Required action:
How many lines of these records hold the string "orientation"? Reply with the number alone.

** Opening Dataset block **

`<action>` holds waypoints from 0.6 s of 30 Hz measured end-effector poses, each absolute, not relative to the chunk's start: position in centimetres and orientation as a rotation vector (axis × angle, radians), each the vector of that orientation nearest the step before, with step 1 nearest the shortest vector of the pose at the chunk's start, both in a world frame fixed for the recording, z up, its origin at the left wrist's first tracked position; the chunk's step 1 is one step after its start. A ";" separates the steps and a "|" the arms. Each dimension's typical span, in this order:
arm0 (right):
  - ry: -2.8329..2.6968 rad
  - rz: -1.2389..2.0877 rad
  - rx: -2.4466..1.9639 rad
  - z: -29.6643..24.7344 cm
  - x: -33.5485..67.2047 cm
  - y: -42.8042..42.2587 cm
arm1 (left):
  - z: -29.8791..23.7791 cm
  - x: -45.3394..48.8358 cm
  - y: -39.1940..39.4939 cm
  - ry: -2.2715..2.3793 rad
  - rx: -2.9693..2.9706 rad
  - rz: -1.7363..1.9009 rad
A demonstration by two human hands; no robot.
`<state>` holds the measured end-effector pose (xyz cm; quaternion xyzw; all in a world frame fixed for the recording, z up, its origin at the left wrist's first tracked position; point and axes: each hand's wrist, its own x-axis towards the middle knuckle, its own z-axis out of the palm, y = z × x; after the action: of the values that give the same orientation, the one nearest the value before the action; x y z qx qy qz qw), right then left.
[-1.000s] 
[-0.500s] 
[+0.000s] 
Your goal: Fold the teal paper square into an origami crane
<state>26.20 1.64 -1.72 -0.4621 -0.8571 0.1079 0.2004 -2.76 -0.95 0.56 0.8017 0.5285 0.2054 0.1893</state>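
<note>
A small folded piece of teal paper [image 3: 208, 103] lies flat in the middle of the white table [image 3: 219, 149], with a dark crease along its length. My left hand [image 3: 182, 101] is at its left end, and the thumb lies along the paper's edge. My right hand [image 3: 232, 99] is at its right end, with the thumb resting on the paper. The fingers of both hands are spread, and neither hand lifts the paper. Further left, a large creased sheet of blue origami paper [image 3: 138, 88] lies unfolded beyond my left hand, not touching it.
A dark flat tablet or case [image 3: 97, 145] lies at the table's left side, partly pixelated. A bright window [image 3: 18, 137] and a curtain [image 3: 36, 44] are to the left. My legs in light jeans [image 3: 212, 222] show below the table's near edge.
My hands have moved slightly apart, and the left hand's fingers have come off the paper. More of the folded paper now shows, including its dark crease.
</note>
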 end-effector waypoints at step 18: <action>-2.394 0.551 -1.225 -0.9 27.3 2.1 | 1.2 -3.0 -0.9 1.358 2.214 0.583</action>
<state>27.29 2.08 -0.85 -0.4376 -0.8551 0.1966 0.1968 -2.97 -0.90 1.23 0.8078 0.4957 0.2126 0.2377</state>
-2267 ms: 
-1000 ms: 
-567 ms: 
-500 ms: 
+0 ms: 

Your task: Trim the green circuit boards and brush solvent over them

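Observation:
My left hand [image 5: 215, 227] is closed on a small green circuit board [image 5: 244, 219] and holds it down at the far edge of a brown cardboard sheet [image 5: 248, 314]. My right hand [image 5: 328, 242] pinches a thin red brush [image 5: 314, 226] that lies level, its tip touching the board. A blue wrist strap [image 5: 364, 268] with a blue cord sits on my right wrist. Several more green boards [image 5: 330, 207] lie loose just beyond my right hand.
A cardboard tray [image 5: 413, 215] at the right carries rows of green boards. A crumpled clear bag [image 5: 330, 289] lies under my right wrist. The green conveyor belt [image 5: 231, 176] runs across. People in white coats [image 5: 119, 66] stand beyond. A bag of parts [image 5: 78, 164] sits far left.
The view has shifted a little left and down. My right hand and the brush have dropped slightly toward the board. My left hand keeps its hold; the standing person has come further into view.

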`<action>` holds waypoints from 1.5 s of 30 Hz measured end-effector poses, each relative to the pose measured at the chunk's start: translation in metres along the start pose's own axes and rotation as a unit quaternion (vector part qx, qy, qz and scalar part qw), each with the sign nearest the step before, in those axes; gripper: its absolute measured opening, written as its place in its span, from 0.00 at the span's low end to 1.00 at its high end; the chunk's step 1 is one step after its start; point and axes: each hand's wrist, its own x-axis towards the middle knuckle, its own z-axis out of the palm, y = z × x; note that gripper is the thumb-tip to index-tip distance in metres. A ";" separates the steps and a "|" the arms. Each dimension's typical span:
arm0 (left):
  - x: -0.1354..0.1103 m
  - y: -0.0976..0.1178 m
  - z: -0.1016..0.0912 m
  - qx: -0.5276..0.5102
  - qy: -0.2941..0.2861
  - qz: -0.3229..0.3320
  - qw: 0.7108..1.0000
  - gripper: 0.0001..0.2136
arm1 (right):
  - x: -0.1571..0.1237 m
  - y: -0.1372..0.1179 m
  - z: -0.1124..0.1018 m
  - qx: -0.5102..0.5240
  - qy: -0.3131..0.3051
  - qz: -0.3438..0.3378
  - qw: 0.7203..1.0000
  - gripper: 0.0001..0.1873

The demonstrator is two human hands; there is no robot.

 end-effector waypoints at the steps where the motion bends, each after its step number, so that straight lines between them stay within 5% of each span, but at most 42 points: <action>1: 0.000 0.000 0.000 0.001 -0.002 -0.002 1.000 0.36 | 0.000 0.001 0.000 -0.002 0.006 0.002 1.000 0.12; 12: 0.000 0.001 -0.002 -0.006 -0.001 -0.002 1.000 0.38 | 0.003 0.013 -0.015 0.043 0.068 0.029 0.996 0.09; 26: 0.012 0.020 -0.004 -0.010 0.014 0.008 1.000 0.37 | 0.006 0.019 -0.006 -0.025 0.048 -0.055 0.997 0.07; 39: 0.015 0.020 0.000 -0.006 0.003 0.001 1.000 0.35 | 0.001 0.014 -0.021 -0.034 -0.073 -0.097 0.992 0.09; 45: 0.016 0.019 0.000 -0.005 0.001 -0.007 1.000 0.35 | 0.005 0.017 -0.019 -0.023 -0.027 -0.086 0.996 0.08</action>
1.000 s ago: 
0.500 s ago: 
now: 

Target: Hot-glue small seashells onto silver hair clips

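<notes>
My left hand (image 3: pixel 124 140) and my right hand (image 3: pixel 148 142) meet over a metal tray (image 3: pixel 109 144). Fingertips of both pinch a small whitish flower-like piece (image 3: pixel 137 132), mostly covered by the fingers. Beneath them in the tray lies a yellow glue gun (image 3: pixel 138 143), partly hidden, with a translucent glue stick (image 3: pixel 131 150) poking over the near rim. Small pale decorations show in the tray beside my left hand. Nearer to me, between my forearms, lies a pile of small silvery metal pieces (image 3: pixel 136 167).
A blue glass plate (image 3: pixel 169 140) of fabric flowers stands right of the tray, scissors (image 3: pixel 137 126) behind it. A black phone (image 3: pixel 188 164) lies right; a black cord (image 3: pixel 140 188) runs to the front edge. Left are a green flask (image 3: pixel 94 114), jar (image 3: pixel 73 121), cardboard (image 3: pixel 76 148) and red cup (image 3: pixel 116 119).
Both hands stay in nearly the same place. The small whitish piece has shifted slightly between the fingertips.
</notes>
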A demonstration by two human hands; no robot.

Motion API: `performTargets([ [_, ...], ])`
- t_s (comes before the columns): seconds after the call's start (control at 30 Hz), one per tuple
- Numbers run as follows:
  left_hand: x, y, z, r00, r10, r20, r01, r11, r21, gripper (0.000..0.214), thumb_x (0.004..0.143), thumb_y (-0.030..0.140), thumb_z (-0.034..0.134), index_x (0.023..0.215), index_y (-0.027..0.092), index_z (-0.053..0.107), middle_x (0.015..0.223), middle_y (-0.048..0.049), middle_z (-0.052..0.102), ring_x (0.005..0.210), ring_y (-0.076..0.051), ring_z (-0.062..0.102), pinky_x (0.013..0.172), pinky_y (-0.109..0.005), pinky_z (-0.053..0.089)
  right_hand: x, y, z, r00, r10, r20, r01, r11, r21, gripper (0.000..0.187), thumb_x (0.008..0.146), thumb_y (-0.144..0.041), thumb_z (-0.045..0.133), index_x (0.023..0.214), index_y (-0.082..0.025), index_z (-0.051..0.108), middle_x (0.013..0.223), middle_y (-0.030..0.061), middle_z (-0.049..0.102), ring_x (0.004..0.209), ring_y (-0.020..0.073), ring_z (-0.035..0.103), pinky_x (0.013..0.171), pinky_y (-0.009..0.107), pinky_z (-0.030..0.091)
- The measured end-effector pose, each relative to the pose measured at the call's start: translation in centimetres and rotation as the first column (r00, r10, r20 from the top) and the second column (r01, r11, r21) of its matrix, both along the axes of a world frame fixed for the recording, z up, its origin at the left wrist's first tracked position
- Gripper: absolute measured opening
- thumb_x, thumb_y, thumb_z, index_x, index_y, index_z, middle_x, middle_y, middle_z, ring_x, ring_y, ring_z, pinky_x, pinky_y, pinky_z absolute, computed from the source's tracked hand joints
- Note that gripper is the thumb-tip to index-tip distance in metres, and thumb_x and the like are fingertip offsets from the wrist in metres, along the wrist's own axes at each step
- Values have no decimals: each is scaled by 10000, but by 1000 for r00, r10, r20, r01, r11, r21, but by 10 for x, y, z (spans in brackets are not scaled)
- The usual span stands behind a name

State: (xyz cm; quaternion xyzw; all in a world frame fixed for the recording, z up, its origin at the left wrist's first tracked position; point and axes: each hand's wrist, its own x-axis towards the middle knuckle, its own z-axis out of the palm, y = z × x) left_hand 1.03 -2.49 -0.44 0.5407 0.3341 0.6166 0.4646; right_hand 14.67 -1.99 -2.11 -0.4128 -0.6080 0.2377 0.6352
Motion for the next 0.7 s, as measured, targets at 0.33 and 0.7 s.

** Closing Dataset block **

Response box:
2